I recently wrote this letter to someone and wanted to share it here.
Just wanted to write you a letter… remember when I said that sometimes I feel like I can express myself better in writing than verbally? I think you’ll discover just how true that is.
I had a really nice evening with you last night.
I’m hoping this may be the start of a very open, honest and transparent type of relationship.
I think communication and trust are two of the most important things with BDSM and those things are certainly important to me.
I think sexually (among other things), we could be quite compatible.
Saying that, I think I should clarify what my idea of a Daddy Dom would be.
For me, it’s not about being a literal Daddy, (although I realize for many littles that is true for them).
It’s not about an ‘actual’ Daddy crossing boundaries with his little girl.
For me… a Daddy Dom is more like a mentor but at the same time, much more than that.
Daddy would be someone I would admire, respect, adore and in some senses even worship.
Of course, that comes with Daddy proving to LJ, that he deserves all of those things.
Daddy would be someone who teaches me things, not just sexual things but things LJ wants to know more about… things Daddy might know… that she doesn’t.
By the way, I realize I speak of LJ as if she is a third person.
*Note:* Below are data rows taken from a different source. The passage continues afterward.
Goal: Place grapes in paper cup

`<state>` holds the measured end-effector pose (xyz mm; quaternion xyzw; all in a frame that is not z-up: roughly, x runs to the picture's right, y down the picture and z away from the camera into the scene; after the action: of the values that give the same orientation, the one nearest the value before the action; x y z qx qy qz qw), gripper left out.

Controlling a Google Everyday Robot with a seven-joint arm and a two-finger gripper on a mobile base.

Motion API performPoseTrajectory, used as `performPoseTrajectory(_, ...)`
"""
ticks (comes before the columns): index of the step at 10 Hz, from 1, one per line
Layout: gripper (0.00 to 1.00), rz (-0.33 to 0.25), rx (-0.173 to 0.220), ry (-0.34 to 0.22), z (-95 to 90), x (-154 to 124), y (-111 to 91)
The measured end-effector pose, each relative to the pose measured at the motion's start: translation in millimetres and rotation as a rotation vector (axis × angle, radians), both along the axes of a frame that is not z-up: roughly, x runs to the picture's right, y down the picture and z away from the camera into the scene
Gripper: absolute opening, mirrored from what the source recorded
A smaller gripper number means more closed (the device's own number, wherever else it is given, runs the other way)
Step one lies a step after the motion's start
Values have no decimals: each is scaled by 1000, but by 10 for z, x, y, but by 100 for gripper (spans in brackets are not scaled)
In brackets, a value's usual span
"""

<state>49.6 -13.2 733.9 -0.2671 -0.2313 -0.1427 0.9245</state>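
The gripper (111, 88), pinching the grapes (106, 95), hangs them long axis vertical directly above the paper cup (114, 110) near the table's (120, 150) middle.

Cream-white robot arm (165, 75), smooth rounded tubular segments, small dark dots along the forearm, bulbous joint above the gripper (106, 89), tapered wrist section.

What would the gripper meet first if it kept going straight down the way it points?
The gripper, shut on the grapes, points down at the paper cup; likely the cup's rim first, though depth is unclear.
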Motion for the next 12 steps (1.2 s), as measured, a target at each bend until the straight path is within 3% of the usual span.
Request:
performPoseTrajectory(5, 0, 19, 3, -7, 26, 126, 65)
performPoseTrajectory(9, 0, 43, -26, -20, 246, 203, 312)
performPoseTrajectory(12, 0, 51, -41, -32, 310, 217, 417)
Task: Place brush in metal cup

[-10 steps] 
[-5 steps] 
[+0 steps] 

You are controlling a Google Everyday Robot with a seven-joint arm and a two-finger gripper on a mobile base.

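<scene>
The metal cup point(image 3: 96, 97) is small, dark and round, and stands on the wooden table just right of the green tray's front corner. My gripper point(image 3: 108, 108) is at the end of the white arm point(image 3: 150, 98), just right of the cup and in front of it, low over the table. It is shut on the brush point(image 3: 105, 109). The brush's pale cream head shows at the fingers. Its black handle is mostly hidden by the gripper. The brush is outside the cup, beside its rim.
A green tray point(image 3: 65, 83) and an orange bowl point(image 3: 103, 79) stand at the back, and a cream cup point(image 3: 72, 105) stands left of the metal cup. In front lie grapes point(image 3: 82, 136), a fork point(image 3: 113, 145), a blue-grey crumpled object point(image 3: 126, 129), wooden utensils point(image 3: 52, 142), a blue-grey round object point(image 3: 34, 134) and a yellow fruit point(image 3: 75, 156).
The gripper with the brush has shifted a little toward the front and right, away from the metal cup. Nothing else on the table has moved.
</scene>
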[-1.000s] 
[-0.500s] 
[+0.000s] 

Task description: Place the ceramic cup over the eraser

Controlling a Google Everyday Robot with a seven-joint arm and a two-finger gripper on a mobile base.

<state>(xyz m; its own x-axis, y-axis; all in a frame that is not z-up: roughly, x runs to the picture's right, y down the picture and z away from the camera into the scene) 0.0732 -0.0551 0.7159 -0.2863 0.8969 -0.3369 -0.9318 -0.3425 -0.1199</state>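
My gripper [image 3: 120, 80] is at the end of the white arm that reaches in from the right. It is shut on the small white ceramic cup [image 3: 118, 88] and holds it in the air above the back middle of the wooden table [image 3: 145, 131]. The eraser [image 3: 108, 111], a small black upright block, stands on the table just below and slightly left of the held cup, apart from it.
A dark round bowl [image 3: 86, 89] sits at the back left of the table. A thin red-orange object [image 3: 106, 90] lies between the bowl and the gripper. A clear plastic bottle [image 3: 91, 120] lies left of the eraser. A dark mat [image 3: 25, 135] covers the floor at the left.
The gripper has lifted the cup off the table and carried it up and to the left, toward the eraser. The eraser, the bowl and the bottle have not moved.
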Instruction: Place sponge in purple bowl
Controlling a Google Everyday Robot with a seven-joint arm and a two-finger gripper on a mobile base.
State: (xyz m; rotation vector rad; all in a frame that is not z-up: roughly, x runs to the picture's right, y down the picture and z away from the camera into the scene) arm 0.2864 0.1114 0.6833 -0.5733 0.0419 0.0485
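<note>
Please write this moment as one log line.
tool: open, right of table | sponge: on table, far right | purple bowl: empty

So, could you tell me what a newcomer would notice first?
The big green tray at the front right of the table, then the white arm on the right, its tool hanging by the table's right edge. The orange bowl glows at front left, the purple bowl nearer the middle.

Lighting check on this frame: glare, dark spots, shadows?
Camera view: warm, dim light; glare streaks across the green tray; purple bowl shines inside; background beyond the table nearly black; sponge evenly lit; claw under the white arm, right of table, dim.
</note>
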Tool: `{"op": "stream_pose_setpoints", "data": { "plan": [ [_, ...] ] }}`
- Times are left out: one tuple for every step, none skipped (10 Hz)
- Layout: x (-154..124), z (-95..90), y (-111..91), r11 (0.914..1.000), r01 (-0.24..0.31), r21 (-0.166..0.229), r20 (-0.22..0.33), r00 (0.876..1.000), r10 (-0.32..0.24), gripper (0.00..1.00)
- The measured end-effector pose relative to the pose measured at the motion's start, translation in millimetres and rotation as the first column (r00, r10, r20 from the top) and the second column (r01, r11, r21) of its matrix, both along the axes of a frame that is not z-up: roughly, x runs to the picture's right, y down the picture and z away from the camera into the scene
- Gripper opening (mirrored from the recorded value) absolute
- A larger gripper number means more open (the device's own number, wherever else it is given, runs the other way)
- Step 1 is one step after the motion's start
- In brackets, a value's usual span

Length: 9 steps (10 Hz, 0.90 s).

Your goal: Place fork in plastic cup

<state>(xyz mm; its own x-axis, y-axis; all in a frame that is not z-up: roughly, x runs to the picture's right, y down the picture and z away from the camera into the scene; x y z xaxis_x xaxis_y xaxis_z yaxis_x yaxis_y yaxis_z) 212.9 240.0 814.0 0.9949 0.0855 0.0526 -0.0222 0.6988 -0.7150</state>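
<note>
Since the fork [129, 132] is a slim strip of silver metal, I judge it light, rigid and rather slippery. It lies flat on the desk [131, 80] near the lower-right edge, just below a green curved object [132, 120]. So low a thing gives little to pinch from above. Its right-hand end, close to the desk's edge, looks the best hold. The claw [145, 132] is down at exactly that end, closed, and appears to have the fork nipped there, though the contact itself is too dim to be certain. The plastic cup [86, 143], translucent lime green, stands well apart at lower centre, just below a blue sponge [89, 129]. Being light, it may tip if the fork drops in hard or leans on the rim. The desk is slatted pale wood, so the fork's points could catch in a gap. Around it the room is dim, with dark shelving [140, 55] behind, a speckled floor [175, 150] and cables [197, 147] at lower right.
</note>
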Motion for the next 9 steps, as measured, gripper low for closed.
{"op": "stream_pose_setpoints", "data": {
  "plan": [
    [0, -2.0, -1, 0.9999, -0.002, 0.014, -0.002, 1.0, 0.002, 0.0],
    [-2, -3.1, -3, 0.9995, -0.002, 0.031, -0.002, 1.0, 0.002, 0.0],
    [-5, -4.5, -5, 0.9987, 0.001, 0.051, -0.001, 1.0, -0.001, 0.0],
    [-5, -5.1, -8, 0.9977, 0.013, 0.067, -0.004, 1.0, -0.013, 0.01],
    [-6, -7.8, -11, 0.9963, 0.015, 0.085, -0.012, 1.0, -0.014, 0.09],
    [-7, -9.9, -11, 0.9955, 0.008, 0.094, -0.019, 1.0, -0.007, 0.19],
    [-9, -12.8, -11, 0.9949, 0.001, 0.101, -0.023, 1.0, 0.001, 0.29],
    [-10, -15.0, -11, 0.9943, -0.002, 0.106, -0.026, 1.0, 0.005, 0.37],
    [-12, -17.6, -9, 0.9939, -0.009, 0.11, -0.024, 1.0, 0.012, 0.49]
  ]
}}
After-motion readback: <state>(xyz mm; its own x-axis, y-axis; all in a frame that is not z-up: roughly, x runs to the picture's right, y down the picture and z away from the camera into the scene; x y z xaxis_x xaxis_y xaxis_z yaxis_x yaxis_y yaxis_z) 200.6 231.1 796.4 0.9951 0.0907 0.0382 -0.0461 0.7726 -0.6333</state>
Just wanted to clarify that I don’t actually believe that she is a third person… it’s just easier for me to speak and share things about her, when I can put a little distance between my adult self and my little self.
Daddy would protect me… he would put my needs above his own.
He would watch and listen and understand me, more at times than I even understand myself.
I want a Daddy I can count on, that I can trust with everything.
I want a Daddy that I would never have to use the safe word with because he’s watching everything and knows and gauges just how much is too much and just how much is enough.
Eventually, I want to feel like Daddy owns me but at the same time, knowing he would never take advantage of that ownership, never use that ownership for his own selfish needs if it meant in anyway harming me. That would be the last thing that Daddy would ever want to do.
It might take me awhile to be able to regress into feeling like LJ again. She has already come out a little bit… even last night… she was there for fleeting moments.
I have in the past, been able to deeply regress into being LJ. Times when my adult self is gone… and I’m just little.
Anyway, I realize I’m getting a bit deeper into this conversation than I originally meant to but I guess it’s all good information for you to have.
I hope that your perception of being a Daddy Dom, can match with mine.
Just needed to put that out there. Please write me back and let me know how you feel about it.